Although functional studies using knockout mice have indicated the involvement of AQP1 in pain perception in the peripheral nervous system [12], some studies generated conflicting results where AQP1 is not required for normal pain processing [10,14,19]. Interestingly, the AQP1 null mutant mice appear to have normal nociceptive processing. The majority of fine cutaneous afferents in the mouse penetrate the superficial dorsal horn and make synaptic contacts at embryonic day 15.5 [20]. Shields et al. [14] concluded that despite the abundant and restricted expression of AQP1 in nociceptive primary afferent neurons, this channel is not required for normal pain processing.
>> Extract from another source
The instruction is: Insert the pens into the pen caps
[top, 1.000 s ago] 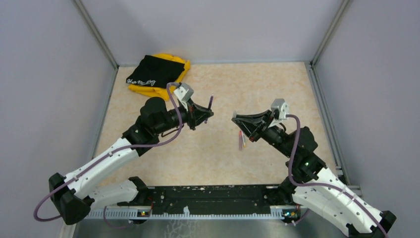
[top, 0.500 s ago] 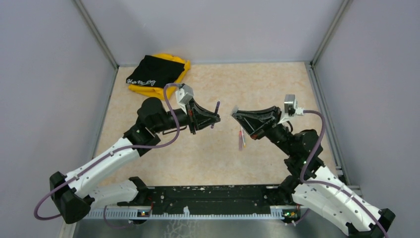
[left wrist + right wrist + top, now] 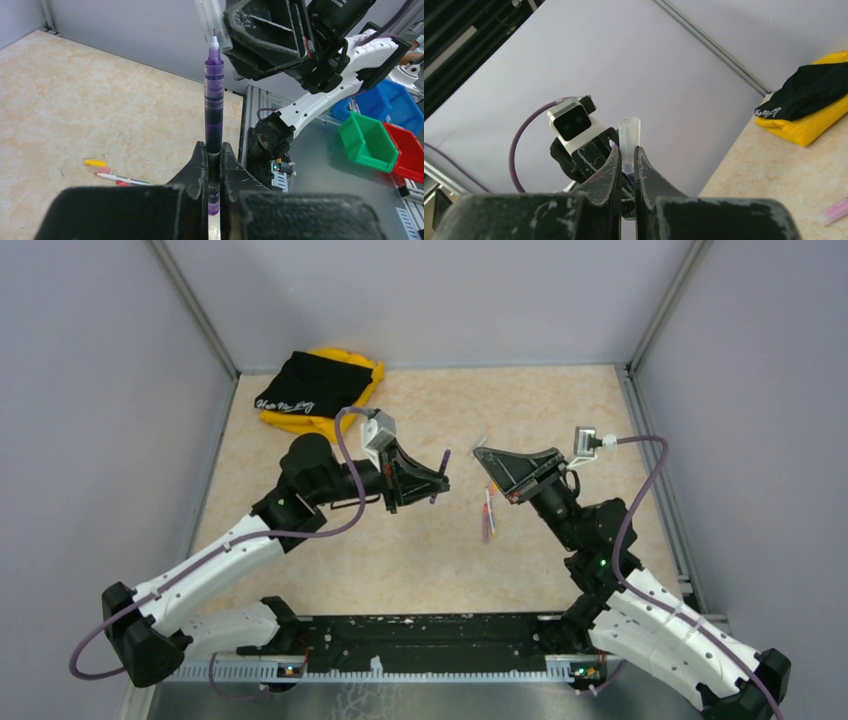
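The left tool [image 3: 213, 148], pinching the purple pen [image 3: 214, 95], had advanced toward the right edge of the surface [image 3: 400, 550]. The right tool [image 3: 627, 152], pinching the clear cap [image 3: 629, 131], had swung round. Pen tip and cap mouth nearly met, not yet joined.

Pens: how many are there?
3: a purple pen in the left pincer, a white pen and a pinkish-red pen lying together on the table. Others may be hidden.

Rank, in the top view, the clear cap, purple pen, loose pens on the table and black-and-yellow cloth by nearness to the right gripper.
1. clear cap, clamped in the right gripper.
2. purple pen, just left, in the left gripper.
3. loose pens, on the table, toward the bases.
4. black-and-yellow cloth, back left corner.
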`<state>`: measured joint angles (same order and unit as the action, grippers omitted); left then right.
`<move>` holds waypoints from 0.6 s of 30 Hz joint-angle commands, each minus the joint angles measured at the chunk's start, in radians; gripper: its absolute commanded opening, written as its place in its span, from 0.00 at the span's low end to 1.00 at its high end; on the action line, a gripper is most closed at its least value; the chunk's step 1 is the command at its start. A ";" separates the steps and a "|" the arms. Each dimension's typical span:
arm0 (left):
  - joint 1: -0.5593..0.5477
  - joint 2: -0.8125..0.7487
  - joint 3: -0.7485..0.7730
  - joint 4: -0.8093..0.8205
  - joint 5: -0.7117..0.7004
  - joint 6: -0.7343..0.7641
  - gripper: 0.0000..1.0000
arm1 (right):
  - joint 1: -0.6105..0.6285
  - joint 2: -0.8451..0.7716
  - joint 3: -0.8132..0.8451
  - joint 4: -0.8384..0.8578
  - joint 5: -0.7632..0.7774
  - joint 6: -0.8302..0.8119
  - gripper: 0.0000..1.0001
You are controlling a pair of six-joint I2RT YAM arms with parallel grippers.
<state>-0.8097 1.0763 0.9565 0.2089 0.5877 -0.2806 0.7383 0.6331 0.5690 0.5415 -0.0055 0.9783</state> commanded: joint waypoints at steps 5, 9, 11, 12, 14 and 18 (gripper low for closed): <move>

However, Wang et al. [21] found that AQP1 protein levels substantially increased after facial nerve injury. The change of AQP1 expression in the level of protein and mRNA highly coincided with the degree of the nerve edema in the facial canal.

Using optical absorbance method, Solenov et al. [22] reported swelling of the dorsal horn of spinal cord slices (300 μm thickness) in response to an osmotic challenge. Osmotic swelling in the dorsal horn, known to participate in nociceptive processing, was reduced in AQP1−/−mice. In our study, induction of the cut injury resulted in 3.5-, 63-, and 4-folds increase in the AQP1 intensity of fluorescence in the dorsal horn of the spinal cord at the 2nd, 24th, and 48th postoperative hours compared to intact group, respectively. Crush injury induced a slow increase in AQP1 immunofluorescence intensity in comparison to cut injury groups. A 3.4-, 30-, 2.5-folds increase in the AQP1 intensity of fluorescence were observed in the 2nd, 24th, and 48th postoperative hours compared to the intact group, respectively. Increase in the AQP1 immunoreactivity could be considered as a swelling after sciatic nerve injury as proposed by Solenov et al. [22] in mouse spinal cord. We also think that further studies should be carried to investigate mechanism of AQP1 in DRG and spinal cord in different injury types, postoperative periods, and experimental paradigms.
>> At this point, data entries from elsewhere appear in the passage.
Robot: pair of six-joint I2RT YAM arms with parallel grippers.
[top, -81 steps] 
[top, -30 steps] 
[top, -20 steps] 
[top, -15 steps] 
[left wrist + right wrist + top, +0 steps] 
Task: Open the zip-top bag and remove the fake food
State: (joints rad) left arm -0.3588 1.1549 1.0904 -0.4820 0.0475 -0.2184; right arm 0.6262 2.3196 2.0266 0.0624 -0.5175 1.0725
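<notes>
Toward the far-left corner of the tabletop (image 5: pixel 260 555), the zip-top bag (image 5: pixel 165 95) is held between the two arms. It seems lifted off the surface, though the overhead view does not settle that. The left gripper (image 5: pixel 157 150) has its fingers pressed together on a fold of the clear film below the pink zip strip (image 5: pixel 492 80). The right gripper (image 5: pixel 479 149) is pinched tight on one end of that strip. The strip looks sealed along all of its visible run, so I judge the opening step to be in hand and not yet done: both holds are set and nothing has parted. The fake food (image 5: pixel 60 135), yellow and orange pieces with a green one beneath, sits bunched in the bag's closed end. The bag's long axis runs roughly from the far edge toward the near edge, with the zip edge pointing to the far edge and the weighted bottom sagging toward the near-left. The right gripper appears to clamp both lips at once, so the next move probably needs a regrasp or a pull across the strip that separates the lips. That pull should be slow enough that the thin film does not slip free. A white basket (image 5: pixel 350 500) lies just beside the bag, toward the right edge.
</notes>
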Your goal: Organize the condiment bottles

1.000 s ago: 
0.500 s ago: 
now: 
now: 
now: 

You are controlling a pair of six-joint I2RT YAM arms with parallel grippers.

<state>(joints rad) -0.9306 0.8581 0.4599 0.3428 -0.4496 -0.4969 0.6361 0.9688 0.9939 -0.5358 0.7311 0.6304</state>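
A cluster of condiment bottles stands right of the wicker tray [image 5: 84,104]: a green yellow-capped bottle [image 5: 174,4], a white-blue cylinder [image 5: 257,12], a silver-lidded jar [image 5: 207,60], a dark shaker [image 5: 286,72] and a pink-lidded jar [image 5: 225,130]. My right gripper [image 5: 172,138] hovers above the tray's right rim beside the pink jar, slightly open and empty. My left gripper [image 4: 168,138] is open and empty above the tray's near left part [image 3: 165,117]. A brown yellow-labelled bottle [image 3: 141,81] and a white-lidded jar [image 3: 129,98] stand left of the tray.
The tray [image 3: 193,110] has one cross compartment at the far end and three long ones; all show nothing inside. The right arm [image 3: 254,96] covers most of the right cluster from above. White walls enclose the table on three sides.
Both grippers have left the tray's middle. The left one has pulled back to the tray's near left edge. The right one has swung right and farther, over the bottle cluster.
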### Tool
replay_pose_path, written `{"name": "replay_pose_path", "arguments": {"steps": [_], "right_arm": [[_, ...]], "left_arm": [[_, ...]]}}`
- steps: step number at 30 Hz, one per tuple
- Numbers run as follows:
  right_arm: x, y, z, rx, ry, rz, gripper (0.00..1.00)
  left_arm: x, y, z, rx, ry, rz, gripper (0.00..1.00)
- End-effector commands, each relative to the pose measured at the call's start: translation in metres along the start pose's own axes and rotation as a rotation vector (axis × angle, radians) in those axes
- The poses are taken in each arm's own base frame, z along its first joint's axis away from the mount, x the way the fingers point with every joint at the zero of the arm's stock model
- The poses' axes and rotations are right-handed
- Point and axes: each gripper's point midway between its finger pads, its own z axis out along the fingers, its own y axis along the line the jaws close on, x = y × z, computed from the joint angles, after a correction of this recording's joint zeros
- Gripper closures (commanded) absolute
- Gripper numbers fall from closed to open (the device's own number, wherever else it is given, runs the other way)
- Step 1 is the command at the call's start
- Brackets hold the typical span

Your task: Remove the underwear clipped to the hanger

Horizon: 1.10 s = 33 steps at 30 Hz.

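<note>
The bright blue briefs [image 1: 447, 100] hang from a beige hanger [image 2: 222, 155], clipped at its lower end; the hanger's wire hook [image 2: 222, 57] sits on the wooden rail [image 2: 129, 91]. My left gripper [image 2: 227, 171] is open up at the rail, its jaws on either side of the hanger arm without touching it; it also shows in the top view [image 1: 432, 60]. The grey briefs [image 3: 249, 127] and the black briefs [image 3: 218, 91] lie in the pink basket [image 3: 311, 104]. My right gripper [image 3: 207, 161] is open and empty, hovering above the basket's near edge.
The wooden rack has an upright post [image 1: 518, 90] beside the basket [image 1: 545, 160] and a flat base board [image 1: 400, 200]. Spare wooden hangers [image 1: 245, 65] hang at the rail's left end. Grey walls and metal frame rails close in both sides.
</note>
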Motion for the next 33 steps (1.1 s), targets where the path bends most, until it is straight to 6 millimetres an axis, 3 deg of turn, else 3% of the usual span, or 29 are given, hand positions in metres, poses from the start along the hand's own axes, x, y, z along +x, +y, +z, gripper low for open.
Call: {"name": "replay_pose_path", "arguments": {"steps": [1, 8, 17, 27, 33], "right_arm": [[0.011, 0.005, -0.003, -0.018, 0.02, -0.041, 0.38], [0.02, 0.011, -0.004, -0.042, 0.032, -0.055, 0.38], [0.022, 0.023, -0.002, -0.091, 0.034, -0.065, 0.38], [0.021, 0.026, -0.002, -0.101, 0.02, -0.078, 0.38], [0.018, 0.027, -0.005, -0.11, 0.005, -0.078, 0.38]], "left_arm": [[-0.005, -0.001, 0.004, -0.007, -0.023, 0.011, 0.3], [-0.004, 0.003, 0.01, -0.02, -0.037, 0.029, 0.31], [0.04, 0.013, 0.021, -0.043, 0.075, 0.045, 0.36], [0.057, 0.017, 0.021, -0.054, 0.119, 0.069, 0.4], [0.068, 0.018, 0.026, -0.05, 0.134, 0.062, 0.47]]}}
The aquaporins family in the central nervous system has diverse functions in neural signal transduction, cerebrospinal fluid formation, and osmoreception [4]. Maintenance of osmotic composition and volume within the interstitial, glial, and neuronal compartments are essential for normal function of the central nervous system [15]. Even small changes in osmolarity or volume can dramatically alter neuronal signaling and information processing [5,6]. Involvement of aquaporins in organellar physiology in vesicular swelling [23] and mitochondrial metabolism [24] has also been suggested. Sharp increase of the AQP1 immunoreactivity at the 24th postoperative hour and decrease at the 48th postoperative hour may be attributed aforementioned neural signal transduction.
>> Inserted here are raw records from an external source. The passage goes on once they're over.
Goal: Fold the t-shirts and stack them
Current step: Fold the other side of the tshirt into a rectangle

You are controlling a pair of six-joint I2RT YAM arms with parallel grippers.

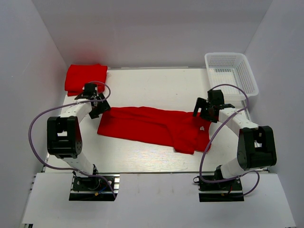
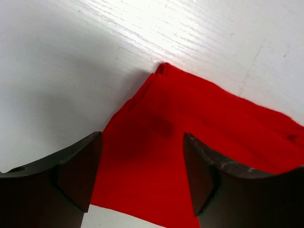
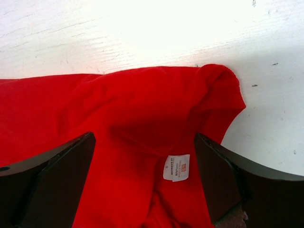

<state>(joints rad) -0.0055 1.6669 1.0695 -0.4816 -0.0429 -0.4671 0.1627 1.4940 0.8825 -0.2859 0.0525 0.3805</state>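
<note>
Left fingers (image 2: 71,175), parted, empty, over the shirt's (image 1: 142,124) nine-o'clock end; right fingers (image 3: 61,175), wide, empty, over its three-o'clock collar. Both arms (image 1: 64,135) bent, wrists pitched down.

Far corners blocked by basket (image 1: 231,71) and folded shirt (image 1: 85,78).

The spread t-shirt (image 1: 152,126) is plain bright red with no print. The folded t-shirt (image 1: 85,78) is the same plain red. The neck label (image 3: 176,167) is white, with print too fine to read. The desk (image 1: 152,90) is white with a faint streaked grain. The basket (image 1: 227,55) is white with an open mesh pattern. The left fingers (image 2: 76,175) and right fingers (image 3: 61,175) are matt black. The arm links (image 1: 78,110) are white with black joints. The cables (image 1: 33,128) are purple. The walls (image 1: 152,28) are plain pale grey-white.
</note>
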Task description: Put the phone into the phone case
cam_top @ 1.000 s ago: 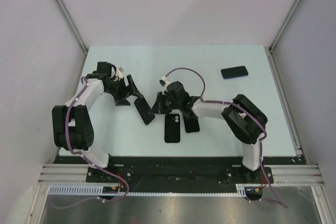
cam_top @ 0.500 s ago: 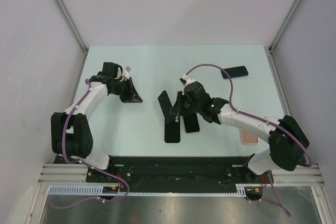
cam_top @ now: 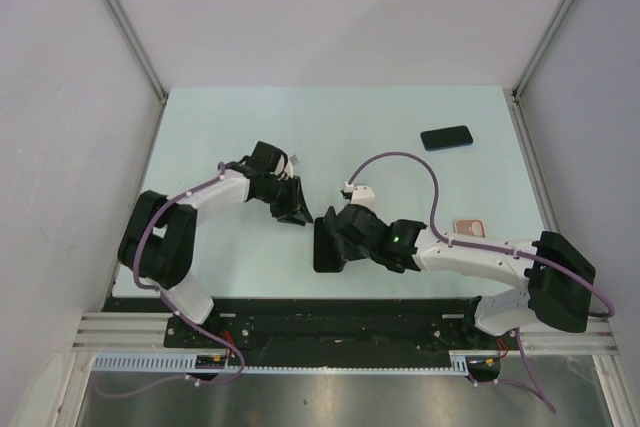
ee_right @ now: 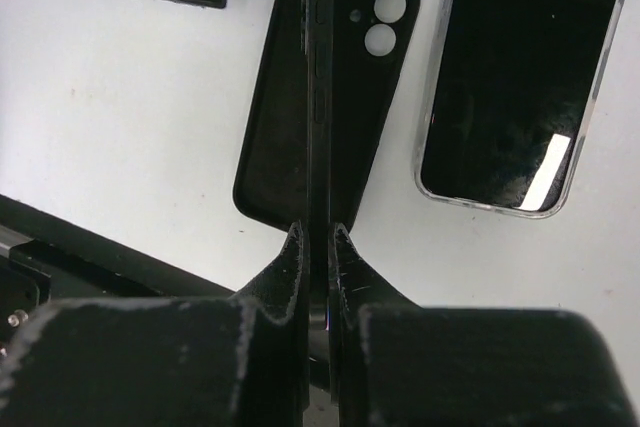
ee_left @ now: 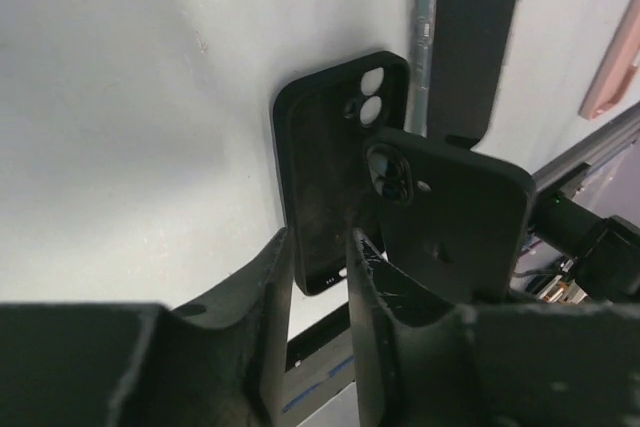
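My right gripper (ee_right: 318,232) is shut on a black phone (ee_right: 318,67), held edge-on just above an empty black phone case (ee_right: 275,147). The case lies open side up on the table near the front edge (cam_top: 322,252). In the left wrist view the phone's back with its camera (ee_left: 455,217) stands beside the case (ee_left: 315,177). My left gripper (ee_left: 320,242) is open with a narrow gap and empty. It hovers just left of the case, up and left of my right gripper (cam_top: 335,237).
A second phone with a silver rim (ee_right: 520,77) lies face up right of the case. A pink case (cam_top: 470,229) lies at the right, and a dark phone (cam_top: 446,137) at the far right. The black front rail (cam_top: 330,312) is close by.
My right gripper has brought the phone down and nearer, over the black case. My left gripper has swung right, toward the case.
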### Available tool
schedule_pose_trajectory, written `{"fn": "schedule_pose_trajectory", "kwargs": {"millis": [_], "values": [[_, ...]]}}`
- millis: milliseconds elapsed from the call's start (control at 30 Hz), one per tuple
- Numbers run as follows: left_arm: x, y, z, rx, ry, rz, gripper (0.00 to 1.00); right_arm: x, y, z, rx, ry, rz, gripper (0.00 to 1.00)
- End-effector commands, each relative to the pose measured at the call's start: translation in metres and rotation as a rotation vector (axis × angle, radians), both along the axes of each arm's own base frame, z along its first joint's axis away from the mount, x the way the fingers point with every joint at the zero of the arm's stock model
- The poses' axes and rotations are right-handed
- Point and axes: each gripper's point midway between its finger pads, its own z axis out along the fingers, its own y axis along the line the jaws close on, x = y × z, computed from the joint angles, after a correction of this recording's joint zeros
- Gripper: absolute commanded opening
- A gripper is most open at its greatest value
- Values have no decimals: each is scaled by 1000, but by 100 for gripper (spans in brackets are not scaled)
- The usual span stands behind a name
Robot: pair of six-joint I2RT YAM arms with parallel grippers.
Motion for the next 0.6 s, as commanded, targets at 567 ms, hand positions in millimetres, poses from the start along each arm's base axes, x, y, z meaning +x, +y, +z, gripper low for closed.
{"fn": "schedule_pose_trajectory", "kwargs": {"millis": [567], "values": [[-12, -19, -71, 96, 88, -7, 50, 12, 0, -12, -66, -99, -82, 0]]}}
After sciatic nerve injury, it was found that molecular response on AQP1 immunoreactivity in dorsal root ganglia and their central axons connecting to the dorsal horn was significantly higher at the 24th postoperative hour. However, this intensive AQP1 response was not observed in the ventral horn. Intensive AQP1 expressions in synaptic buttons and astrocytic processes support the hypothesis according to which AQP1 expressions is involved in pain perception [18,19,25]. Involvement of the AQP1 in the regulation of synaptic vesicle swelling has also been reported [26]. After peripheral nerve trauma, increase in AQP1 immunoreactivity in the cytoplasm of the dorsal root ganglion cells may be related to speed of reorganization of the cytoplasma to the new event (trauma of the nerve). Peak in the AQP1 immunoreactivity at the 24th posttraumatic hour and then a rapid decrease in the 48th hour may be considered as tuning of the expression level of the AQP1 with pain inhibition or pain level. Increase in the AQP1 immunoreactivity may be related to increased synaptic activity leading to pain.

Conclusion

As a conclusion, we demonstrated that there was a temporal relationship with an increased expression of AQP1 following injury sustained to the sciatic nerve that was significantly observed in dorsal root ganglia and spinal cord. Those expressions were also subsided over time.